Curatorship Education

Il 18 ottobre 2024 alle Fonderie Limone Moncalieri inaugura la mostra memorabilia del fotografo Riccardo Banfi (Milano, 1986) a cura di Arteco (Alessandra Messali e Beatrice Zanelli). L’esposizione rientra nell’ambito del progetto Corpus – Fare memoria per la celebrazione del cinquantesimo anniversario dalla fondazione del Centro Studi del Teatro Stabile di Torino.

L’indagine curatoriale di Arteco individua nella valorizzazione degli archivi e nel portare in luce ciò che è rimasto in ombra una possibile lente attraverso la quale poter leggere la contemporaneità. In memorabilia Riccardo Banfi si confronta con una raccolta unica nel suo genere interfacciandosi con i documenti e gli oggetti presenti nell’archivio del Centro Studi del Teatro Stabile di Torino e con i luoghi che custodiscono e conservano le scenografie e l’attrezzeria utilizzata durante gli spettacoli. Nel corso della sua indagine Banfi ha dato forma ad una serie fotografica che attiva nuove narrazioni sull’archiviazione dei diversi materiali che sono parte di produzioni teatrali tra le più importanti del Novecento.

La pratica fotografica di Banfi si lega alla natura esplorativa dello sguardo e all’individuazione di attimi e storie impreviste che si nascondono in luoghi e oggetti marginali. Le fotografie combinano elementi figurativi e astratti, nonché prospettive biografiche e documentaristiche, offrendo una rappresentazione del mondo contemporaneo.
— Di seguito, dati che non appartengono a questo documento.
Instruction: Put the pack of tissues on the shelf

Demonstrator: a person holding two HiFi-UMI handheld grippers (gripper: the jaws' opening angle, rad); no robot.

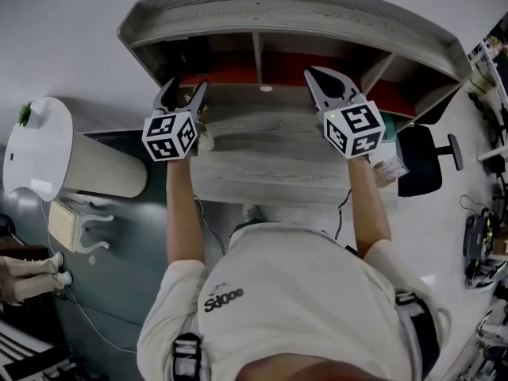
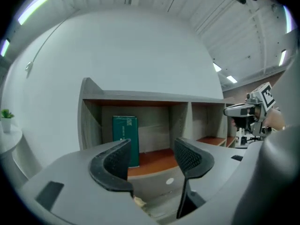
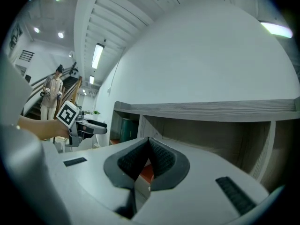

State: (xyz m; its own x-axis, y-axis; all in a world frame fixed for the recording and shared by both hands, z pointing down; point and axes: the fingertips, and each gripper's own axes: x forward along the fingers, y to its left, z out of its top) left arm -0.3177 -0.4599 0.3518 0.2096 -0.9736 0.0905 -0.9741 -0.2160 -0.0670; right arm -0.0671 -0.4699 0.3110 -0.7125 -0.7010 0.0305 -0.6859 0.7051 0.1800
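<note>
The pack of tissues [image 2: 125, 139] is a dark green pack that stands upright in the leftmost compartment of the wooden shelf [image 2: 150, 97], on its red-brown floor. My left gripper [image 2: 153, 144] is held in front of that compartment, apart from the pack, open with nothing between its jaws. The right gripper view shows the pack [image 3: 127, 129] far off to the left. My right gripper [image 3: 149, 142] is shut and empty, before the shelf's right half. In the head view both grippers, left [image 1: 187, 87] and right [image 1: 315, 73], hover over the desk [image 1: 270, 161] at the shelf's [image 1: 286, 10] front.
A small crumpled scrap [image 1: 205, 140] lies on the desk by my left gripper. A black office chair [image 1: 425, 157] stands to the right. A white round table [image 1: 36, 145] with a small plant is on the left. A person [image 3: 50, 95] stands far off.
</note>
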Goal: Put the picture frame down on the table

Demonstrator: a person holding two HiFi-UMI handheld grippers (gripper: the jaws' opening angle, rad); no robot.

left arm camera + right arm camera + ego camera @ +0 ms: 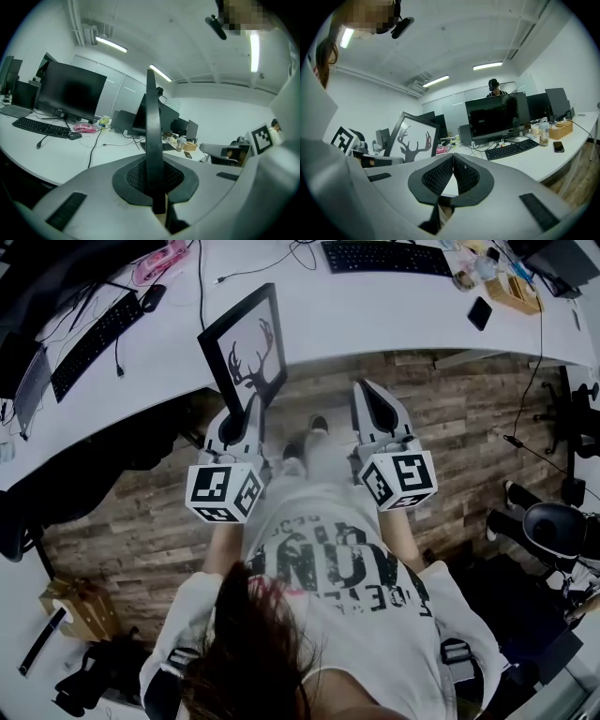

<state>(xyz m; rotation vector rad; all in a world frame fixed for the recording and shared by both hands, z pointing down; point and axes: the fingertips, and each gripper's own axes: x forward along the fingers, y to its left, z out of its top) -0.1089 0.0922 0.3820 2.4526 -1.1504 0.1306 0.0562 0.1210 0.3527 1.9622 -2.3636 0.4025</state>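
Note:
A black picture frame (pixel 246 346) with a deer-antler print is held upright over the near edge of the white table (pixel 375 310). My left gripper (pixel 246 412) is shut on the frame's lower edge. In the left gripper view the frame (pixel 153 140) shows edge-on, clamped between the black pads (pixel 136 180). My right gripper (pixel 378 401) hovers beside it on the right, shut with nothing between its pads (pixel 440 176); their tips touch. The right gripper view shows the frame (pixel 412 140) off to the left.
Keyboards (pixel 384 257) (pixel 94 338), a pink object (pixel 159 263), cables, a phone (pixel 480 312) and a small wooden tray (pixel 514 292) lie on the table. Monitors (pixel 70 91) stand along it. A person (pixel 493 88) stands behind a monitor. Chairs stand at the right.

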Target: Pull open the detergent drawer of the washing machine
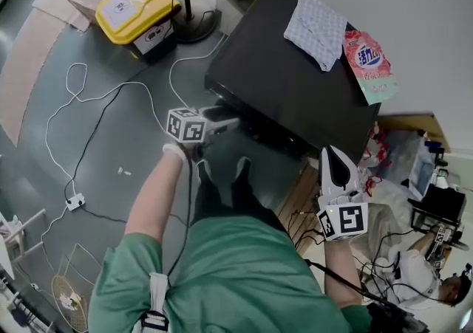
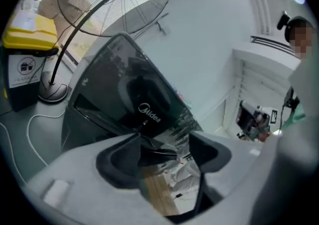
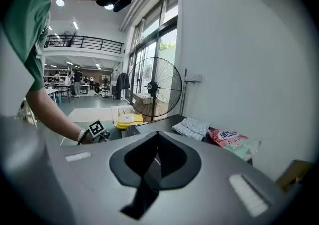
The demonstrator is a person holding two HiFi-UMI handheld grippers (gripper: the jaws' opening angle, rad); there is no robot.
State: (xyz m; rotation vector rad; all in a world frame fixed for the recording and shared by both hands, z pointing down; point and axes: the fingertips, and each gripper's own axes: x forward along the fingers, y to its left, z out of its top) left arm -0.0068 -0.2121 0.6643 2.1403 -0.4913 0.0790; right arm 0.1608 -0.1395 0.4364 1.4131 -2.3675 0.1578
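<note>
Left tongs gape empty close before the washing machine front.

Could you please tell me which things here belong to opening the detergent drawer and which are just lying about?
Job in hand: washing machine; left gripper, fingers apart at its front.
Lying about: checked cloth and detergent bag on the machine's top; yellow-lidded bin; floor fan; power strip.
</note>
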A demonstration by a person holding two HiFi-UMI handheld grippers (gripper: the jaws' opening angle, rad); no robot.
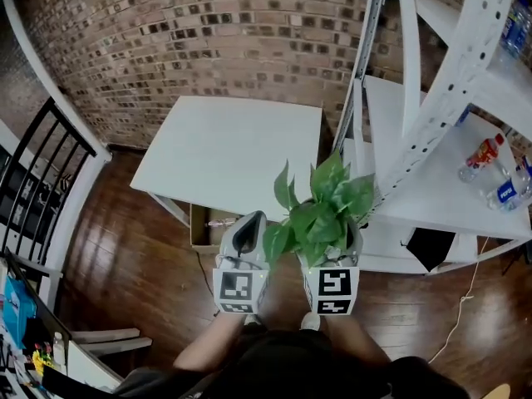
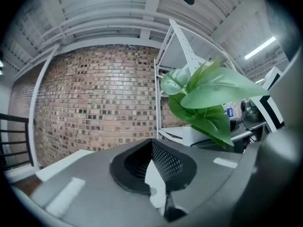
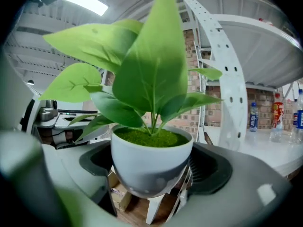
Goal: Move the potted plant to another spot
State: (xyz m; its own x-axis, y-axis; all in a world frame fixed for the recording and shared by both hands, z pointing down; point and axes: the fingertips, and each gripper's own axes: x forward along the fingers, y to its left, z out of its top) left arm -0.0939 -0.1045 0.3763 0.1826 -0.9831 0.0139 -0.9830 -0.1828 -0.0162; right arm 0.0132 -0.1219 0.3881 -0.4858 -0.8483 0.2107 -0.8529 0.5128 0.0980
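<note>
Right gripper (image 3: 152, 176) jaws clamp potted plant (image 3: 150, 157), upright

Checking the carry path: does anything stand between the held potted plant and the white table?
Nothing visible does. The right gripper holds the potted plant above the floor; the white table ahead is bare.

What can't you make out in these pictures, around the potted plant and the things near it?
- White pot: clear in the right gripper view, but hidden in the head view by the plant's own leaves.
- Bottles on the shelf: labels too small to read in the head view.
- Cardboard box under the white table: the tabletop cuts it off in the head view, so its contents are hidden.
</note>
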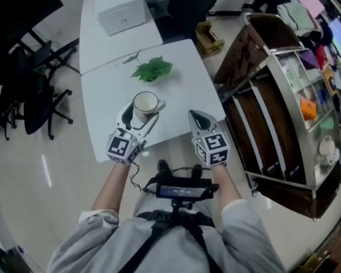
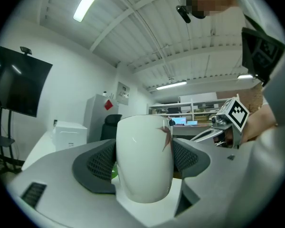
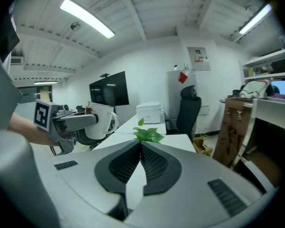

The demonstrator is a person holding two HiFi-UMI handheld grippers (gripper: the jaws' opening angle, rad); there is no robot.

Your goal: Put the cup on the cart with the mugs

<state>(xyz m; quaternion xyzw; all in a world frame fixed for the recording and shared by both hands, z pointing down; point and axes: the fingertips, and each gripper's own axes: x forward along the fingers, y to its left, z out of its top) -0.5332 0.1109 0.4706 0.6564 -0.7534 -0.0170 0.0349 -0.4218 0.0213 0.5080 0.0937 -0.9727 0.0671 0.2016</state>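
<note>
- Pale grey moulded left gripper (image 1: 142,115) and right gripper (image 1: 196,118), each lined with dark ribbed pads (image 3: 154,163).
- White cubes (image 1: 215,144) printed with black square markers, one per gripper.
- Thin black cable (image 1: 133,174) trailing from the left cube.
- Grey sleeves (image 1: 82,246), white cuffs (image 1: 99,215); black harness straps (image 1: 159,229) bearing a black device (image 1: 182,190).

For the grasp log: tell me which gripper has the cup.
The left gripper: its jaws clamp the sides of the white cup. The right gripper has its jaws shut together with nothing between them.
</note>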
A partire dal confronto con i luoghi del Teatro Stabile, Banfi ha soffermato la sua attenzione su un repertorio di memorabilia, suddividendoli in tre nuclei fotografici: i documenti che raccolgono le esperienze teatrali susseguitesi nella seconda metà del Novecento, i modellini preparatori per le scenografie, realizzati in legno e carta, custoditi al Centro Studi, e gli oggetti di scena, tra cui costumi, maschere e strumenti di uso quotidiano, stivati nei depositi del Teatro Stabile. 

memorabilia è una riflessione sul rapporto ambiguo tra realtà e finzione, e si sviluppa intorno al “retroscena”, ovvero su ciò che non è visibile al pubblico durante una rappresentazione teatrale. Le pareti che formano il display, parte integrante dell’opera, portano il visitatore ad addentrarsi in immaginari temporanei, perdendo l’orientamento tra ciò che appare reale o fittizio. Le fotografie si susseguono in un rimando di significati e rendono protagonisti oggetti, documenti e sezioni di interni, tutte rimanenze di messinscene  passate, che si confrontano in un dialogo alla pari con lo spazio circostante.

L’intero lavoro fotografico rende da un lato visibili le testimonianze di passate narrazioni soffermandosi sui processi di conservazione di documenti, oggetti e modellini, dall’altro si confronta con l’inesauribile esigenza dell’essere umano di rappresentare il reale attraverso dispositivi di finzione che portano in superficie i significati più profondi della sua esistenza, in un gioco dove il soggetto e la sua rappresentazione sempre di più si confondono.